Show, in full, each line of the data that contains "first".
►
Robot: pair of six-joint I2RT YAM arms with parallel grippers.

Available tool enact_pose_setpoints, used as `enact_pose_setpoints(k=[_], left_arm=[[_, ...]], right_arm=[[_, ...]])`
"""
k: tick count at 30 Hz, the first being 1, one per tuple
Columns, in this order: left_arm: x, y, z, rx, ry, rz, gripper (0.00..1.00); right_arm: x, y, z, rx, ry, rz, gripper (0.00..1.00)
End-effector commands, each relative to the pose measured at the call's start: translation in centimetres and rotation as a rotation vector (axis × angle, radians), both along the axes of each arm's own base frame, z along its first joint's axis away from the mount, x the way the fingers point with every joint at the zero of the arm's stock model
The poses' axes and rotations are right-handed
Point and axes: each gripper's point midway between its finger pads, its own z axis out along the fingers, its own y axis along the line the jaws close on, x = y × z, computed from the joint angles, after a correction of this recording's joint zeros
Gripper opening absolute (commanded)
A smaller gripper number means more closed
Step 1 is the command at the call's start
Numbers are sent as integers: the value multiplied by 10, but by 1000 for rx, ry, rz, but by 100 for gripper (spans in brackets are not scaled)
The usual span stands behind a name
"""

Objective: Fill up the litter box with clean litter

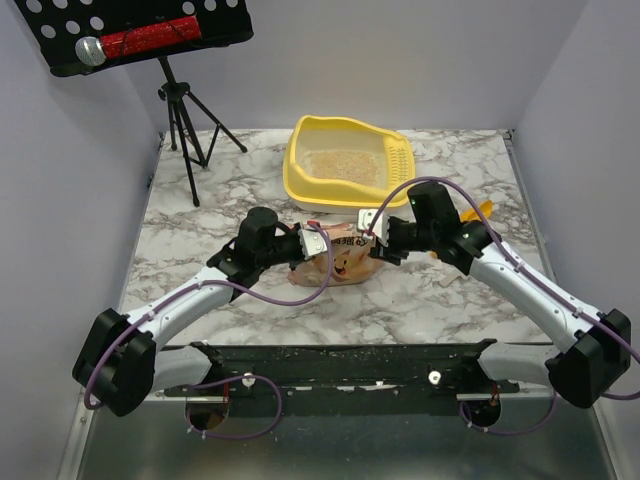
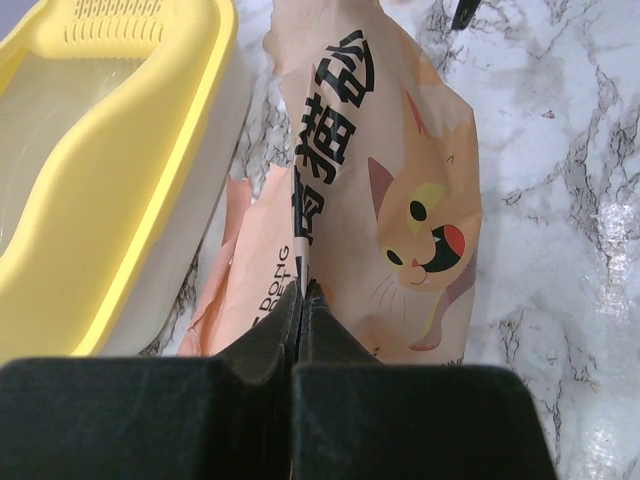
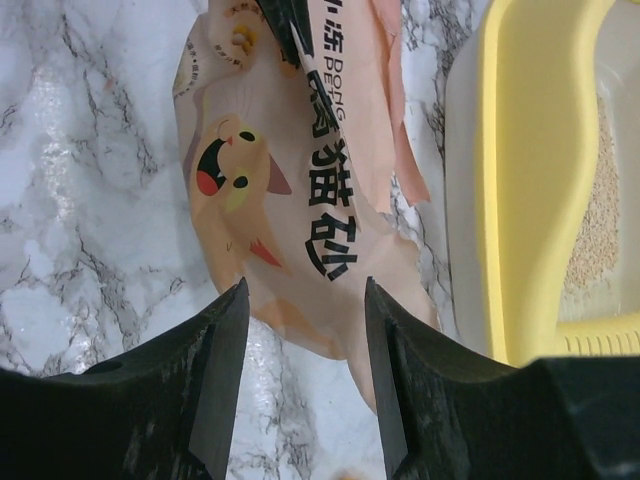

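The yellow litter box stands at the back middle of the table, with a layer of pale beige clean litter inside. The litter also shows in the right wrist view. A tan-pink bag printed with a cartoon cat lies on the marble just in front of the box. My left gripper is shut on a fold at the bag's left end. My right gripper is open, its jaws either side of the bag's right end; I cannot tell if they touch it.
A black tripod stand holds a perforated tray with a microphone at the back left. A small orange scoop lies behind my right arm. The box's rim is close to the bag in both wrist views. White walls stand at both sides.
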Motion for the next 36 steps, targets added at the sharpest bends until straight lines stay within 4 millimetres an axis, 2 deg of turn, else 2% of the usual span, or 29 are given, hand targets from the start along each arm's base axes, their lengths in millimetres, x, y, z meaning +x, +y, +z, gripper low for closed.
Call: enact_pose_setpoints(k=[1,4,9,18,23,30,36], left_arm=[[7,6,12,-8,-66,32,0],[5,6,14,-12,-64,30,0],[2,6,15,-16,-68,23,0],[1,3,12,-6,-50,9,0],[1,3,12,-6,-49,9,0],[-2,2,15,-7,-60,2,0],[-4,4,20,-6,-85,7,0]], right_arm=[[-5,9,-2,10,31,75,57],[6,11,-10,-8,14,60,56],[16,13,-10,-9,4,54,56],[25,15,8,13,-52,48,56],[30,17,-6,-6,-24,54,55],[40,21,-14,4,1,60,55],[32,7,-41,-30,113,49,55]])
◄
§ Result below
k: tick count at 30 Hz, the first being 1, one per tuple
End-effector commands, each relative to the pose measured at the call's start: translation in centimetres and rotation as a rotation vector (axis × angle, radians), both along the axes of each arm's own base frame, z along its first joint's axis away from the mount, x the way the fingers point with every joint at the zero of the arm's stock model

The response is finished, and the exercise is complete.